Fin du suspense : Tsipras a signé l'extension du Turk Stream en Grèce, ça sera le Turk Stream ET le Nord Stream 2 ! Gazprom a la folie des grandeurs...
Ca amène quelques remarques :
- si l'Allemagne a fait sa révolution copernicienne en acceptant de doubler ses importations de gaz russe par le Nord Stream, ça semble prouver ce que beaucoup pensent tout bas : le schiste US n'a jamais été une option, il était illusoire d'y croire. On notera au passage la totale hypocrisie allemande qui est anti-russe quand ça l'arrange...
- pour le gazoduc sud, il semble que Moscou ait changé sa stratégie : au lieu d'attendre patiemment que tous les pays de passage soient d'accord, au risque qu'un événement de dernière minute fasse capoter le tout (South Stream), Poutine construit d'abord et discute après. Le Turk Stream passera par la Turquie et la Grèce. Après ? On verra bien... Il sait parfaitement qu'une fois le gazoduc en place, la tentation sera trop grande pour y résister et les voisins réclameront aussi leur part. Et si les USA bloquent vraiment les Balkans (tentative de renversement du gouvernement en Macédoine), le gaz peut toujours prendre la direction de l'Italie (voir le rapprochement discret mais bien réel entre Moscou et Rome ces derniers mois) ou finir sur un terminal GNL.
- ce n'étaient pas des paroles en l'air (les Russes ne font jamais de com', ils vivent dans le réel) : l'Ukraine sera totalement marginalisée, plus une goutte de gaz n'y passera à partir de 2019. Punition terrible pour les dirigeants de Kiev qui vont commencer à regretter leur coup d'Etat... Dans quelques années, l'Ukraine exsangue pourrait bien retomber comme une pomme trop mûre dans les mains russes.

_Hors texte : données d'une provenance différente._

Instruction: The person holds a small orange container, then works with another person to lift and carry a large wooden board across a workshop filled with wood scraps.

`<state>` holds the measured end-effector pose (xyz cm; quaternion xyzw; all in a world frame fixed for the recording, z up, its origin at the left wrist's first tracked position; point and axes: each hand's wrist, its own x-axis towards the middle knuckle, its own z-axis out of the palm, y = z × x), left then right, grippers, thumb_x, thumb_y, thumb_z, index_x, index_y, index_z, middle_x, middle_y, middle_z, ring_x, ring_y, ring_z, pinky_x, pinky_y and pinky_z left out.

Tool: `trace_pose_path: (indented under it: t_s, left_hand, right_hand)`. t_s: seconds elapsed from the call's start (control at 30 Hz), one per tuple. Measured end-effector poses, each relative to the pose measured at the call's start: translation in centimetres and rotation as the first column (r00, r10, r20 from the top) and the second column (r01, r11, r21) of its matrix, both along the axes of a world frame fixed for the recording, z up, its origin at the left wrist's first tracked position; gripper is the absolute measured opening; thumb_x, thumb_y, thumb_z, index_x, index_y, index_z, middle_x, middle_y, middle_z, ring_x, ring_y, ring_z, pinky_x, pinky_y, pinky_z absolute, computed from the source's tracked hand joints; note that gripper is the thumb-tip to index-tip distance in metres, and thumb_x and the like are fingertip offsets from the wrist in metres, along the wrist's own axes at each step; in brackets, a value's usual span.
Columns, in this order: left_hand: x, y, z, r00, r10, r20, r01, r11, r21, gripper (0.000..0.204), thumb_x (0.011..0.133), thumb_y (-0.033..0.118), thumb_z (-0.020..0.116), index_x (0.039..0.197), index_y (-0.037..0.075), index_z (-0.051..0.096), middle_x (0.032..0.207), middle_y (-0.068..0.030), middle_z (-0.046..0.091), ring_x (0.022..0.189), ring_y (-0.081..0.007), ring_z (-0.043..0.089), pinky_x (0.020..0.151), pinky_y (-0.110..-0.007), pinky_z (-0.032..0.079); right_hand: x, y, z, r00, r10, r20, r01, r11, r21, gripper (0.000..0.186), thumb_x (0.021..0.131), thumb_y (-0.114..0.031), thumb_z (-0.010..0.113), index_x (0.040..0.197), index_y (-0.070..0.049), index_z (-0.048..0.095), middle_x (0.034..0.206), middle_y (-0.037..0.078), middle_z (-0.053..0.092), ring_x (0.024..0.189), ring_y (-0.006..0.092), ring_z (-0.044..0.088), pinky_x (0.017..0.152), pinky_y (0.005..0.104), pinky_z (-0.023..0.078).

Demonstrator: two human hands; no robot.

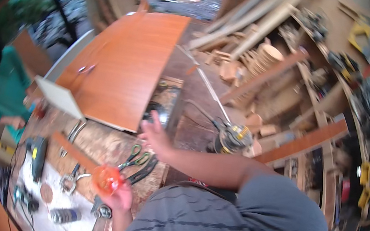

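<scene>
1. Looks like a small-parts step, imho: cradling a translucent orange bowl [108,178] in the left hand [122,198], fingers curled around its near side, at the near end of the messy workbench [105,141].
2. Can't make out the yellowish bits inside the bowl, maybe loose hardware, way too blurry to swear to.
3. Reaching out with the right hand [156,136], fingers loose and spread, grasping nothing visible, just beside the near corner of the orange-brown wood panel [125,61]. Can't tell about actual contact.
4. Lying between both hands: green-handled scissors [139,158], pretty easy to snag.
5. Probably calls for a level bowl next, plus a fingertip pinch from the free hand for anything that tiny.
6. Worth minding: a tipped bowl, hence bits scattered among the bench clutter.
</scene>
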<state>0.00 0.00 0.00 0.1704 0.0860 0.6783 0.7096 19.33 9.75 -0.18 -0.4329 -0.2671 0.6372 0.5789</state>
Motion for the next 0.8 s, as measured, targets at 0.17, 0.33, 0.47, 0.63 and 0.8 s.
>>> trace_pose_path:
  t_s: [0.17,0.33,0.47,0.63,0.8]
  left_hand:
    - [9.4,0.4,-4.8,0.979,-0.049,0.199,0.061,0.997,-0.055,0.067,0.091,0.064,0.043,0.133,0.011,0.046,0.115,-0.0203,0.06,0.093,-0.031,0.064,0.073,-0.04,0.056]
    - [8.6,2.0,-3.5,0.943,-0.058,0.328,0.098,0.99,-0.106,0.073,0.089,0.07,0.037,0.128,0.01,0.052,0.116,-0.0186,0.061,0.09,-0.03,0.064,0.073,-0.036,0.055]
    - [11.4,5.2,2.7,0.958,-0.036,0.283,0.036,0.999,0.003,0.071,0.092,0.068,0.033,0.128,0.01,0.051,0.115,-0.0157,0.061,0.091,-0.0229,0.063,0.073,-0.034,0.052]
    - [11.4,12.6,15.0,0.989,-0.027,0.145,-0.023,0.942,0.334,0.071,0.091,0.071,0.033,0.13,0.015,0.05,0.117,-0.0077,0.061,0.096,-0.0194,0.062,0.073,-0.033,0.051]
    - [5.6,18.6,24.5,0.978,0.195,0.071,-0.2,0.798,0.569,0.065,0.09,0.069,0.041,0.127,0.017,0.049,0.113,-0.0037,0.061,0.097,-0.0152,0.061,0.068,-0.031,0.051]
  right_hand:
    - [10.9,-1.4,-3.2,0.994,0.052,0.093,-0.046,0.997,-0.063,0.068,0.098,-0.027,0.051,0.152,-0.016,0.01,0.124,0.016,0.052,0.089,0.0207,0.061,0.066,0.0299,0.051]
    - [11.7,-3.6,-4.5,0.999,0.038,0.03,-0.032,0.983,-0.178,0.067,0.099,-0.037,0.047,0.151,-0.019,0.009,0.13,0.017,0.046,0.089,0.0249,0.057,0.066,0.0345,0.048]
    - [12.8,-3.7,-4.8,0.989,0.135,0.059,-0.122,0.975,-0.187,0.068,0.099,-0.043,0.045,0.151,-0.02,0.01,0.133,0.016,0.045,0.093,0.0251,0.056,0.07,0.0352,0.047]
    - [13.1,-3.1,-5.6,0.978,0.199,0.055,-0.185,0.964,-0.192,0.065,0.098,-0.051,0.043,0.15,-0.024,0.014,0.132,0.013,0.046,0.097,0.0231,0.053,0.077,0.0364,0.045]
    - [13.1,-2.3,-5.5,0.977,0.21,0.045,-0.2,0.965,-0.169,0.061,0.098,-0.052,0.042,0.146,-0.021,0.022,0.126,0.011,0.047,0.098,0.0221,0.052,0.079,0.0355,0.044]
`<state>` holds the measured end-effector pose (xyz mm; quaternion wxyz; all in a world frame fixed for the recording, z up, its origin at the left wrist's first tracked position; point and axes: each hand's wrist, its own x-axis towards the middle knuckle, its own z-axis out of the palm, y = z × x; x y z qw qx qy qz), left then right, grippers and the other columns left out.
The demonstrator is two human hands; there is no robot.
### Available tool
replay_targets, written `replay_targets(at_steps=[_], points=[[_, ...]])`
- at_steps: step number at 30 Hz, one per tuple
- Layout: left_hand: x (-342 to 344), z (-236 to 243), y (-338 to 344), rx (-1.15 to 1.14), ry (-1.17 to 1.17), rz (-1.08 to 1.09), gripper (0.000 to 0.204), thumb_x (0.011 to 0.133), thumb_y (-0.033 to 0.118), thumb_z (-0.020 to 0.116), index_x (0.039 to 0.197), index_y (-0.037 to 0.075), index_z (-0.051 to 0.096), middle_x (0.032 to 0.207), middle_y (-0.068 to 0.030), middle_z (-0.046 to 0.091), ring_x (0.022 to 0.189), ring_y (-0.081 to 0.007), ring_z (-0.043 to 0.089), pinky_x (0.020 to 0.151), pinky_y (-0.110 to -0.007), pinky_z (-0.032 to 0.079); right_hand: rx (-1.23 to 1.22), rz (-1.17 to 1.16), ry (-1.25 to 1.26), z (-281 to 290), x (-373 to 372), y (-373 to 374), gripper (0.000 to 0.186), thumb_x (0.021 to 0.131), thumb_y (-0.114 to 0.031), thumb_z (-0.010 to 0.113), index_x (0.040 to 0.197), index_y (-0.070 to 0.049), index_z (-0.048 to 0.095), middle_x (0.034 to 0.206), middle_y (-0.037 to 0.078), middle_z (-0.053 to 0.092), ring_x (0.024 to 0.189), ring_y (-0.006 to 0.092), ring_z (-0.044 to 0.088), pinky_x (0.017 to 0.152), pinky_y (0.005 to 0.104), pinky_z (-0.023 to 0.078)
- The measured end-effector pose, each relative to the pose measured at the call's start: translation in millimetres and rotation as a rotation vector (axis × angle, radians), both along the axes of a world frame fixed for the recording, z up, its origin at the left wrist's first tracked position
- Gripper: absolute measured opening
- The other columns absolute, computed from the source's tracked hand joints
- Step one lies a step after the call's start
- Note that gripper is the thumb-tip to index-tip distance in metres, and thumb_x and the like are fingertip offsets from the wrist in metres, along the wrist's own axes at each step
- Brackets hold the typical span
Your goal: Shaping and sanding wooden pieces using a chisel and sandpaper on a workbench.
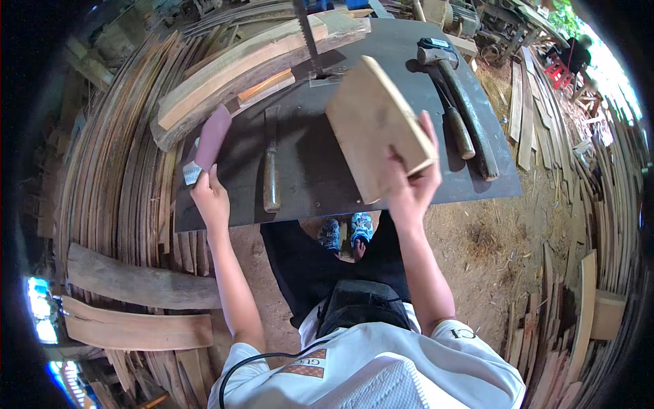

- Gazprom a vraiment la folie des grandeurs, c'est presque trop de bonnes nouvelles d'un coup. Ils sont maintenant engagés dans la construction simultanée des quatre plus grands pipelines de la planète ! Comment vont-ils financer tout ça ? Certes, ils ne sont pas tout seuls dans le Nord Stream 2, Shell, E.ON (Allemagne) et OMV (Autriche) vont participer ; certes, les Chinois vont financer une partie des travaux de l'Altaî et du Force de Sibérie. Mais enfin, quand même... Il y a deux ans, même dans leurs rêves les plus fous, ils n'auraient jamais pu imaginer en être là. Preuve supplémentaire que, en dépit de quelques difficultés économiques passagères, la crise ukrainienne a été du pain béni pour la Russie (Crimée russe, neutralisation définitive de l'Ukraine qui n'entrera jamais dans l'OTAN, développement des BRICS et de l'OCS, Union Eurasienne...)
Toujours à St Petersboug, Tsipras s'est lancé lors de son discours dans une charge contre l'Europe qui "se prend toujours pour le centre du monde". Les louanges aux BRICS et au monde multipolaire seraient-ils un appel du pied en vue de la sortie prochaine du système euro ?
En tout cas, nos petits propagandistes journalistes atlantistes se lamentent. Dans le Figaro, l'inénarrable Pierre Avril pleure à chaudes larmes : "Tsipras offre un cadeau politique à Poutine sans argent en retour - À Saint-Pétersbourg, devant Vladimir Poutine, le premier ministre grec ne s'est pas privé d'attaquer l'Europe et de vanter les promesses de développement offertes par les Brics (Brésil, Russie, Chine, Inde et Afrique du Sud) et l'ex-URSS."
Quant à l'ancienne directrice de la rédaction du Monde, la néo-conservatrice Nathalie Nougarayde qui bosse maintenant pour le Guardian britannique, elle a trouvé la parade : Poutine et Tsipras seraient en fait des humiliés qui pleurent sur l'épaule l’un de l'autre !
Ah les historiens du futur étudieront avec le sourire aux lèvres les délires présents...
Par contre, quasiment passé sous silence dans notre presse libre, le très sérieux rapport d'un institut autrichien qui montre que les sanctions et contre-sanctions sont susceptibles de faire perdre à la France 150 000 emplois et deux millions d'emplois à l'Europe !
Le Figaro, qui était l'un des commanditaires du rapport, n'a pu le cacher. Mal à l'aise, il a tenté de dédouaner la politique suicidaire de l'UE en blâmant la "crise économique russe" alors que c'est évidemment le régime de sanctions et contre-sanctions, et lui seul, qui est responsable de ce désastre.